**The problem:** Return the whole listing exactly as written.

**Dataset section:**
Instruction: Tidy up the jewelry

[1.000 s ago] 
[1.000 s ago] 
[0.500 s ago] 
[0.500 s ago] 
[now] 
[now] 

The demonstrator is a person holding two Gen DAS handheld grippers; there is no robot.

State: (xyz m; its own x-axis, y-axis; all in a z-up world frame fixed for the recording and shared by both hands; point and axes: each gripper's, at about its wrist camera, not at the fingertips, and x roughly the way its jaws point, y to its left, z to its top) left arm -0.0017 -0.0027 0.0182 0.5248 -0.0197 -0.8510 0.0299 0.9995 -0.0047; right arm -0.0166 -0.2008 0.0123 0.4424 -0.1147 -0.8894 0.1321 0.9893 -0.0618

**Response to this exercise:**
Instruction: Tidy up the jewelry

[1.000 s ago] 
[1.000 s ago] 
[0.500 s ago] 
[0.500 s ago] 
[now] 
[now] 

The demonstrator is a person holding two Gen DAS handheld grippers; there is no robot.

State: (xyz m; its own x-axis, y-axis; all in a z-up world frame fixed for the recording and shared by both hands; point and axes: each gripper's, at about its wrist camera, not at the fingertips, and x roughly the way its jaws point, y to its left, z to its top) left arm -0.0017 -0.0027 0.0182 0.5248 -0.0197 -0.8510 0.0299 0.9995 -0.0047; right arm -0.0166 -0.2008 0.0123 0.4424 -0.1147 -0.8894 0.1321 0.9893 -0.0618

Besides this answer, the exercise requires nothing else.